It was bad manners for the dogs to be allowed to sit and bother the kids, especially while they eat. And bite Grams hand??? Enough said. My dog would of learned a quick and hard lesson there on the spot...but by ME. If by chance I wasnt there, I would hope someone would reasonably reprimand the dog right away so it would know biting anyone is unacceptable. 
A well behaved dog should also listen and respect boundaries even if they are given by a guest. They should not have free run to behave badly. I think this thread was meant to explore how we felt about people not respecting and verbally abusing our dogs in our home. Just because someone doesnt like dogs, they certainly dont have the right to disrespect the canine member of our family. But, if we invite or allow people to enter our home they deserve a little respect too. Not to be harrassed by uncontrollable dogs jumping all over them, knocking down their kids or biting Gramas hand...... 
My son has 2 dogs and even though I love them and babysit them in my home for their vacations I hate that they jump all over us when we visit them. Their claws hurt, imagine a kid!
BTW ...they dont jump up on people when they are in my home, they just wag their tails allot more.


----------



## sweetheartsrodeo (Sep 19, 2012)

I have to say, I feel your pain this season. Normally holidays are done at my mother's home or mine. This year we were split between two nursing homes, visiting my Great Aunt and my grandfather. Neither of them are dog people. My aunt is very ugly to me, however the nursing home loves Remington, and we were even allowed to visit the therapy room to help residents to reach farther or encourage them. He was amazing, and loved it. However in visiting with my grandfather he got really nasty and was teasing Remington making noises and then he made this motion that he was hitting Remington. I came unglued. We spent the next couple hours while the family ate sitting in my car. The way I look at it, I was I am entrusted to look after Remington's best interest. I am there to protect him and be his voice. I get angry when they call him "dog"... My mother is one of the worst offenders of doing that. I try to remind her that if it were not for him, I would not be making the hour plus drive to see her....


----------



## swismiself (Feb 26, 2012)

schnauzerpoodle said:


> No, your frustration was not unreasonable at all. BUT since you were at her house, the (inconsiderate, in this case) hostess had the say. If I were a mother of a four-year-old child in this situation, I would have told my husband's aunt, "The children's table is really cute. You are so sweet setting that up but I want my son to focus while eating. That's kind of an ongoing training in our home. Is it okay if he sits with us?"
> 
> I have no right to discipline other people's pets/kids but I can control where my pets/kids go, I guess.

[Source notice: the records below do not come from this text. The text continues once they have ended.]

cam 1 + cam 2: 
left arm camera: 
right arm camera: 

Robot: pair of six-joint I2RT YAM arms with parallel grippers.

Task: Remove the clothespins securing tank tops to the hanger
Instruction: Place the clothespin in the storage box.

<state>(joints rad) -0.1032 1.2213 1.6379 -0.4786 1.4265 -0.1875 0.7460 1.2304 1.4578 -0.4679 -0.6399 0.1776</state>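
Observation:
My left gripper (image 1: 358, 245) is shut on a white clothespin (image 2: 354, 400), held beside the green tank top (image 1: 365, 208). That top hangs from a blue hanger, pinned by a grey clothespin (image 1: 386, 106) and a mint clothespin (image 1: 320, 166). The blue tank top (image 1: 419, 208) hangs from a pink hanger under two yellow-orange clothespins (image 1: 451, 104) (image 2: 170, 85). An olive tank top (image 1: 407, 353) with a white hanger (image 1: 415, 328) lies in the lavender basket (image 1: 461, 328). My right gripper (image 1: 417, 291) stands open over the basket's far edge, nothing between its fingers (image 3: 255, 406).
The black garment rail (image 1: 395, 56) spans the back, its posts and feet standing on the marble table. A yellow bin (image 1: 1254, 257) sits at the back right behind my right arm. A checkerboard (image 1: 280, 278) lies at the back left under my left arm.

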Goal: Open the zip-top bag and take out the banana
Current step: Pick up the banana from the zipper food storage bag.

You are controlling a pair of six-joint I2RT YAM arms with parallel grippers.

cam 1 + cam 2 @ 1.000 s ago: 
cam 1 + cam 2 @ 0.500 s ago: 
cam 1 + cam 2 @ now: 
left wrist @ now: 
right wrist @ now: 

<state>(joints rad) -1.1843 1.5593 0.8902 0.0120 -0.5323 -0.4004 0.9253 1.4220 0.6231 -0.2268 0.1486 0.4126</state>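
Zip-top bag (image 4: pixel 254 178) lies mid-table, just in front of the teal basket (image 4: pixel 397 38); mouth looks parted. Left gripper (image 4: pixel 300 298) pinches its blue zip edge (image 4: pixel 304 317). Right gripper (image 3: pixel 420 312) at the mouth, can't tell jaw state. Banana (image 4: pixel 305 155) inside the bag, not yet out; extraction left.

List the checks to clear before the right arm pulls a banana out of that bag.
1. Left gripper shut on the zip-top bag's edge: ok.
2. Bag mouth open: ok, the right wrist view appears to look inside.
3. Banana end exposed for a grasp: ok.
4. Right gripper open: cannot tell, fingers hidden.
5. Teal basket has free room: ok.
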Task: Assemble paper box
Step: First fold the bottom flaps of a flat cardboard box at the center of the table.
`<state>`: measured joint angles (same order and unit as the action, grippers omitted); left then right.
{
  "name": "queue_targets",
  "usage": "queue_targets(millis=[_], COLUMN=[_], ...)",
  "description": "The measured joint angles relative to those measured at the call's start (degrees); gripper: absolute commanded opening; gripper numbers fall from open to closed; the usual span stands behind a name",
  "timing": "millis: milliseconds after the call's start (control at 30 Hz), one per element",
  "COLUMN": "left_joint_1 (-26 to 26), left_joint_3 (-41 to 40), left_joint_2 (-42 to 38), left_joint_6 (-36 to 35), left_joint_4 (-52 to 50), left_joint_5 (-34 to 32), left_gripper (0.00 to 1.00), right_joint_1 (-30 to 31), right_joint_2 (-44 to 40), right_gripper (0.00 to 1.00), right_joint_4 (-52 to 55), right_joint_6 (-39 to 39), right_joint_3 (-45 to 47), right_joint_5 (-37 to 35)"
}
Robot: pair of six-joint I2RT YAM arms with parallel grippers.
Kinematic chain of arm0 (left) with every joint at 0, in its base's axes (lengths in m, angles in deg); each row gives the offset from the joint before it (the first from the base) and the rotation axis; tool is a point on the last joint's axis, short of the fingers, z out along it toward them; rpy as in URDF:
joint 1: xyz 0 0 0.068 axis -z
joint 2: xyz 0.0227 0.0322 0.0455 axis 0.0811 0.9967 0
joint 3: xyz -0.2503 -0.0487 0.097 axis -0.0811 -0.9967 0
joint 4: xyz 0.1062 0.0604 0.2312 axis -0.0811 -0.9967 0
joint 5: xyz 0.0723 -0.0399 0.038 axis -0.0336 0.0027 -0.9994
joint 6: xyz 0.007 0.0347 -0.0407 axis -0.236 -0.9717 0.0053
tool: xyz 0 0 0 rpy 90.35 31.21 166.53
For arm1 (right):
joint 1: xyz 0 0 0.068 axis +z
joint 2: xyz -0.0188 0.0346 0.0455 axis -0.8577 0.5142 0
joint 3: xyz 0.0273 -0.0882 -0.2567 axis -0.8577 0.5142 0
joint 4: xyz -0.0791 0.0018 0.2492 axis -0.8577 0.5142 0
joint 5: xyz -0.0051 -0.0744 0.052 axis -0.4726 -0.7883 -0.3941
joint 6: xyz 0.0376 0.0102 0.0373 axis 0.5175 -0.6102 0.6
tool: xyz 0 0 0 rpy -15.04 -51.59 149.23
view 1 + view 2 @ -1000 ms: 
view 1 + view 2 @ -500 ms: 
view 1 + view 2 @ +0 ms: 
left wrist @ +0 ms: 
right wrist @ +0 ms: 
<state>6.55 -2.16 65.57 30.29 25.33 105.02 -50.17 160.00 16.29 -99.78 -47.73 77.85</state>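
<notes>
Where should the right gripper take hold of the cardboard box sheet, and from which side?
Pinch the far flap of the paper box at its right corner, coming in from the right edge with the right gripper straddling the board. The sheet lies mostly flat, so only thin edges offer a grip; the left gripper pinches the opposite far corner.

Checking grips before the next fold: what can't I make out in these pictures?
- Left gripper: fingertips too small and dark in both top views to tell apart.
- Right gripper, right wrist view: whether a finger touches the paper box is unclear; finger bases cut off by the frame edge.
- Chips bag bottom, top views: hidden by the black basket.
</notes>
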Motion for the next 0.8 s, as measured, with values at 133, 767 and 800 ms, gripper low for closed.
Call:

She was insistent that the kids sit at that table and no where else. Thing of it is, the table was placed where she normally keeps the dogs' food and water dishes (which she moved about 4ft away during the meal). So the dogs are used to eating in that space anyway. She was offended when we politely asked her to keep the dogs away, and glared at us when my MIL and I sat nearby to constantly give the dogs the commend to go away. Auntie would call her dogs back, but they'd always return after a moment or so. She'd be distracted, and wouldn't notice until either we said something, or the poor 2yr old would yell "Doggy go away!"

Yes, it is her house, and the dogs live there. But I feel like when you invite people over to your house, you need to recognize the limitations of both your pets and your guests. 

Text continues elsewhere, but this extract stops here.